The day ended with testimony from Nueces County medical examiner Ray Fernandez. Careful readers of TEXAS MONTHLY may remember that Fernandez was the subject of a 2004 Gary Cartwright feature story, “Sarita’s Secret,” which plumbed “one of South Texas’s greatest riddles”: whether Fernandez–the grandson of a Mexican maid who worked at the Kenedy Ranch–was actually the descendant of John G. Kenedy Jr. and heir to his vast fortune. (The Texas Supreme Court subsequently denied a request to exhume Kenedy’s body for DNA testing.)

Fernandez stood by his original findings that Andrew was intentionally poisoned with salt and had been the subject of physical abuse. “The bleeding in the brain tissue corresponded to bleeding under the scalp, which I believe was caused by blunt force trauma–not solely from sodium,” he said.

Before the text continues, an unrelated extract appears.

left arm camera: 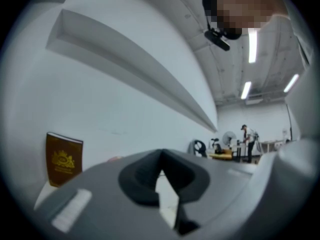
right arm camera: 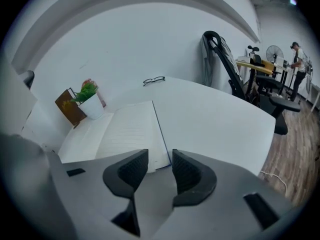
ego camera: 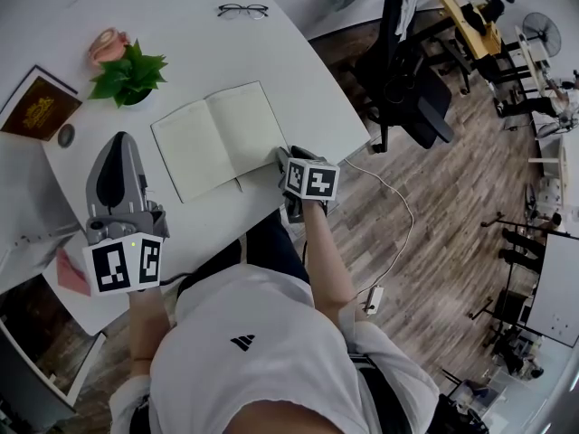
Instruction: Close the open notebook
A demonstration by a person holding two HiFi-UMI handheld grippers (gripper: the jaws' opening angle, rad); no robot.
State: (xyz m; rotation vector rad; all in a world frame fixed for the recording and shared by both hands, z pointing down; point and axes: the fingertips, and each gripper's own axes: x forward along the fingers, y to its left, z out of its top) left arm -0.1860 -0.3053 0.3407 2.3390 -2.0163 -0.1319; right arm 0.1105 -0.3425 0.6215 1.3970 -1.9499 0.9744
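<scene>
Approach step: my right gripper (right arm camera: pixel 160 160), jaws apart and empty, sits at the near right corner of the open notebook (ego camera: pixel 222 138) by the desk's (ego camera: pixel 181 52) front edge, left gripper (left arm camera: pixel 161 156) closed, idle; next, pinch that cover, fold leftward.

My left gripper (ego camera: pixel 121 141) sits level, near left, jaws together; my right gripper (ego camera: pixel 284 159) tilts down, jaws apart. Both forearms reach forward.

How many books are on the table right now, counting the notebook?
2. The open notebook lies mid-table near the front edge. A closed brown book is at the left edge, beyond the potted plant. Others may be out of view.
</scene>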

Interestingly, as I explained in my article on Hannah’s case, Fernandez was not allowed to testify during the trial that Andrew had suffered blunt force head trauma because his opinion on the subject did not, according to a pre-trial ruling from Judge Longoria, conform to scientific standards:

Fernandez determined that the boy had died as a result of acute sodium toxicity, with “blunt force head trauma” as a contributing factor. That Andrew had sustained a head injury was based on the presence of a half-inch area of hemorrhaging under the scalp. There was no evidence of external bleeding or injuries to Andrew’s head, however, and at a pre-trial hearing, Fernandez conceded that the hemorrhaging could have been related to elevated sodium in the blood. State district judge Jose Longoria, who would oversee Hannah’s trial the following fall, would later rule Fernandez’s finding of blunt force trauma to be inadmissible because it was not based on sufficient data or reliable methodology. Nevertheless, the idea that Andrew had sustained a head injury propelled the case forward, further casting Hannah as an abuser.

In fact, Moritz described in great detail earlier this week how severe salt toxicity causes hemorrhaging under the scalp, “destroying the architecture of the brain.”

After the evidentiary hearing concludes today, Judge Longoria will have thirty days to report his findings to the Texas Court of Criminal Appeals. (He will not make a ruling in the case.) The high court will then review all the material presented at the hearing and do one of three things: allow Hannah’s conviction to stand; order a new trial; or overturn her conviction, in which case she would be freed.

Hannah’s legal team, under the leadership of appellate attorney Cynthia Orr, presented compelling evidence this week that could convince the Court of Criminal Appeals that Hannah should be granted a new trial. Or not. As John MacCormack wrote this morning in the San Antonio Express-News, “Despite a week of often combative examination of more than a dozen witnesses, a clear picture has not emerged. Some of the provocative claims by the defense were borne out, others fizzled.” In other words, what the high court will decide to do is anyone’s guess.